Return the run of lines below that opens with the line containing "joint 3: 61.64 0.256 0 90" and closes with the line containing "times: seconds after", keeping each one exact.

--- Data for this task Enclosed Below ---

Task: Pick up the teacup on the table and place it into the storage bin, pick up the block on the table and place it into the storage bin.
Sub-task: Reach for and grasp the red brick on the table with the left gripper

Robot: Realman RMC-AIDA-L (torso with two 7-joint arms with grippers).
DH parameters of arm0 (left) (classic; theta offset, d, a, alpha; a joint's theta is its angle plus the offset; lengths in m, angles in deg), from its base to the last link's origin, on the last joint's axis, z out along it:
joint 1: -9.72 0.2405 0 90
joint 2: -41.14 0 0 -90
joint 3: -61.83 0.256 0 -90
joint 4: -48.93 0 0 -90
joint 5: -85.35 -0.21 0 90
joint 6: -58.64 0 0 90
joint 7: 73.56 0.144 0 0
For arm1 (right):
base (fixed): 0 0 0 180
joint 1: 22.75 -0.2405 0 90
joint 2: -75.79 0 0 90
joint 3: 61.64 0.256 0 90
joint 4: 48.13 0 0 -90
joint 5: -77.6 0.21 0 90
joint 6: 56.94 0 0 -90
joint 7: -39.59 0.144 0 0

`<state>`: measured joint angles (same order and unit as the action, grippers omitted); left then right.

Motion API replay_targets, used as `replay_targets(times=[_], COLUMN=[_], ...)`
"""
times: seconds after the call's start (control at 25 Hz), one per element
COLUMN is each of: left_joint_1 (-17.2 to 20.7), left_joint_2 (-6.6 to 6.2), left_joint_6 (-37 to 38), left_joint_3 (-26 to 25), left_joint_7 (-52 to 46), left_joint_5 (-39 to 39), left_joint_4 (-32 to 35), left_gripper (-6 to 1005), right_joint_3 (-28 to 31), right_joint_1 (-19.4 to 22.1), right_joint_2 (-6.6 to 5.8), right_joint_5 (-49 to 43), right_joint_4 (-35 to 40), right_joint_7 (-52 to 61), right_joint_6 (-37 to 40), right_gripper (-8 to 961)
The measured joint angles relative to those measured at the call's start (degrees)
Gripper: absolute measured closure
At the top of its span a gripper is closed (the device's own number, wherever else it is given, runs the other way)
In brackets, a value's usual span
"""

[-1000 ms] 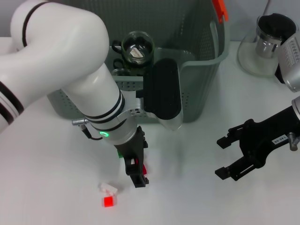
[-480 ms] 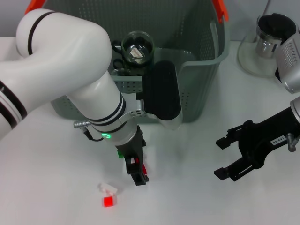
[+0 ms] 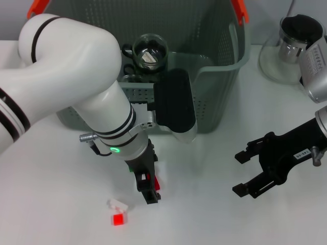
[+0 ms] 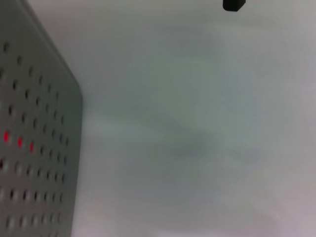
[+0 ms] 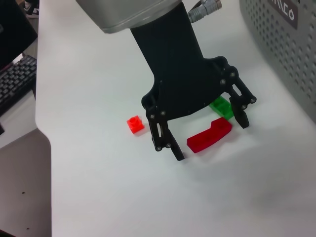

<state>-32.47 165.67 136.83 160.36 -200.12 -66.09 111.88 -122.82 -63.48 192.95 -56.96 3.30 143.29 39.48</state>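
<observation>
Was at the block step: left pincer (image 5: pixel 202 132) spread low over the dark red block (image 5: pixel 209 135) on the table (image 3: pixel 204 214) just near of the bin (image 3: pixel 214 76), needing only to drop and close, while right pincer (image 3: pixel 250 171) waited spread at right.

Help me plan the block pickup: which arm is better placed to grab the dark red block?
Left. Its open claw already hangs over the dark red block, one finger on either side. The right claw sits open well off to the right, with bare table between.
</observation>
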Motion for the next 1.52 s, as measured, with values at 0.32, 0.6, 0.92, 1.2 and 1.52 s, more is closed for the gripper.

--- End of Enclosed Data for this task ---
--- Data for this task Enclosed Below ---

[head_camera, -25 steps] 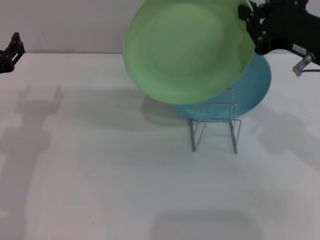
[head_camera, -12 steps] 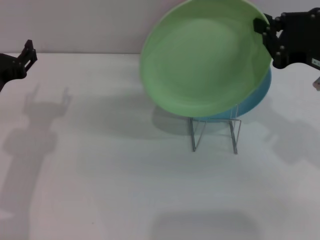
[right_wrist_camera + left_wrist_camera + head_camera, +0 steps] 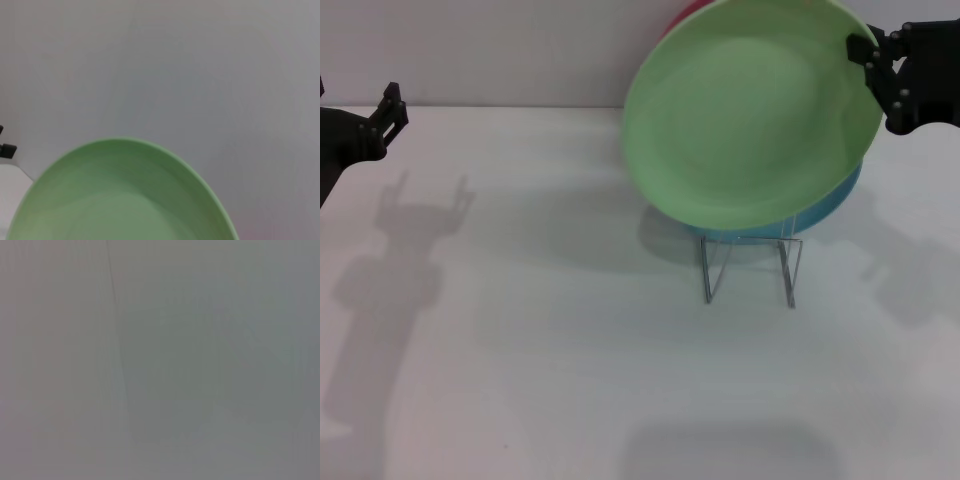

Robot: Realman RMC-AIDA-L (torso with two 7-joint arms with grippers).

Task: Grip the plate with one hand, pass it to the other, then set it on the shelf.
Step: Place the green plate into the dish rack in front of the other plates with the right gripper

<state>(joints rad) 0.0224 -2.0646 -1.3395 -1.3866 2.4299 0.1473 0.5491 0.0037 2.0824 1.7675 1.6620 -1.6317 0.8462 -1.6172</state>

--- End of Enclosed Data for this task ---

Task output →
joint 3: 61.64 0.256 0 90
joint 4: 48.13 0 0 -90
joint 5: -77.6 0.21 0 90
joint 6: 56.94 0 0 -90
joint 7: -39.59 0.144 0 0

`<state>`: measured joint angles (same order and unit as the action, grippers omitted); left then right.

Motion API replay_targets, used as `replay_targets(times=[_], COLUMN=[_], ...)`
"""
times: seconds after the call's start (control at 25 Hz), one per element

This response is done.